• [REQUIREMENT]: Restate the listing that follows word for word, without its pictures.
□ □ □ □ □
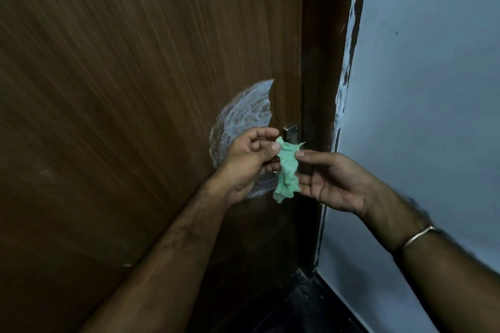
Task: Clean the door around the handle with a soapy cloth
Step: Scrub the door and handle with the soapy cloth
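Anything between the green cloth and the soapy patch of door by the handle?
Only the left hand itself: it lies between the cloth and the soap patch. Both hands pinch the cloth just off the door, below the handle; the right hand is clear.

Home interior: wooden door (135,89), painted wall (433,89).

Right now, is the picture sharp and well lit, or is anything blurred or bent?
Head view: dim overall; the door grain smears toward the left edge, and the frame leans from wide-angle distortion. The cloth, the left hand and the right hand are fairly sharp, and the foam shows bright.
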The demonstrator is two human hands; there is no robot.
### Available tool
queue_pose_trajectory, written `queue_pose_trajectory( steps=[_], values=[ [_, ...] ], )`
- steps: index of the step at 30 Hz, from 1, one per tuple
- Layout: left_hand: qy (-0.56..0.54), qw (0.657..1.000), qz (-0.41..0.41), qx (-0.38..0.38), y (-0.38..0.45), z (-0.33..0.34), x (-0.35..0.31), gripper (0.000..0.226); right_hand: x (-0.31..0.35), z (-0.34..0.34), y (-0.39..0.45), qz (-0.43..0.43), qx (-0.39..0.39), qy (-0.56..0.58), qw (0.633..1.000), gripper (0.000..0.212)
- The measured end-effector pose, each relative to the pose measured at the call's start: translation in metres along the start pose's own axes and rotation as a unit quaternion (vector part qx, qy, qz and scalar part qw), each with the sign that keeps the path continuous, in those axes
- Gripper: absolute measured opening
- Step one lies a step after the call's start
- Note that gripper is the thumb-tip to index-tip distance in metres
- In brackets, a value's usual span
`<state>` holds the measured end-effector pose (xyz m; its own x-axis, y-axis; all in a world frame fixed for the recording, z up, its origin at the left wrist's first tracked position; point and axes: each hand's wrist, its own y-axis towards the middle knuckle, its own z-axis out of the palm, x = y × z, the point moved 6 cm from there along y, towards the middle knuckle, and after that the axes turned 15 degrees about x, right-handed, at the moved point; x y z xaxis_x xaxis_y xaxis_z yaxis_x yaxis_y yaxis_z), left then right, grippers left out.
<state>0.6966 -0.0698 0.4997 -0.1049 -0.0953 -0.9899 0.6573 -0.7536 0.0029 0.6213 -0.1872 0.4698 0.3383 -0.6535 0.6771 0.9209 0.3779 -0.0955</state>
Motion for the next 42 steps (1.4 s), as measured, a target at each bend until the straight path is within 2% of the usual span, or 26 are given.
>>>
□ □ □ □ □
• [SOLUTION TO THE EXERCISE]:
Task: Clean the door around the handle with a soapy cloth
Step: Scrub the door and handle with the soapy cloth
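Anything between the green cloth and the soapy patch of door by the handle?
Only the left hand itself: it lies between the cloth and the soap patch. Both hands pinch the cloth just off the door, below the handle; the right hand is clear.

Home interior: wooden door (135,89), painted wall (433,89).

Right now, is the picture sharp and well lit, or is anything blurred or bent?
Head view: dim overall; the door grain smears toward the left edge, and the frame leans from wide-angle distortion. The cloth, the left hand and the right hand are fairly sharp, and the foam shows bright.
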The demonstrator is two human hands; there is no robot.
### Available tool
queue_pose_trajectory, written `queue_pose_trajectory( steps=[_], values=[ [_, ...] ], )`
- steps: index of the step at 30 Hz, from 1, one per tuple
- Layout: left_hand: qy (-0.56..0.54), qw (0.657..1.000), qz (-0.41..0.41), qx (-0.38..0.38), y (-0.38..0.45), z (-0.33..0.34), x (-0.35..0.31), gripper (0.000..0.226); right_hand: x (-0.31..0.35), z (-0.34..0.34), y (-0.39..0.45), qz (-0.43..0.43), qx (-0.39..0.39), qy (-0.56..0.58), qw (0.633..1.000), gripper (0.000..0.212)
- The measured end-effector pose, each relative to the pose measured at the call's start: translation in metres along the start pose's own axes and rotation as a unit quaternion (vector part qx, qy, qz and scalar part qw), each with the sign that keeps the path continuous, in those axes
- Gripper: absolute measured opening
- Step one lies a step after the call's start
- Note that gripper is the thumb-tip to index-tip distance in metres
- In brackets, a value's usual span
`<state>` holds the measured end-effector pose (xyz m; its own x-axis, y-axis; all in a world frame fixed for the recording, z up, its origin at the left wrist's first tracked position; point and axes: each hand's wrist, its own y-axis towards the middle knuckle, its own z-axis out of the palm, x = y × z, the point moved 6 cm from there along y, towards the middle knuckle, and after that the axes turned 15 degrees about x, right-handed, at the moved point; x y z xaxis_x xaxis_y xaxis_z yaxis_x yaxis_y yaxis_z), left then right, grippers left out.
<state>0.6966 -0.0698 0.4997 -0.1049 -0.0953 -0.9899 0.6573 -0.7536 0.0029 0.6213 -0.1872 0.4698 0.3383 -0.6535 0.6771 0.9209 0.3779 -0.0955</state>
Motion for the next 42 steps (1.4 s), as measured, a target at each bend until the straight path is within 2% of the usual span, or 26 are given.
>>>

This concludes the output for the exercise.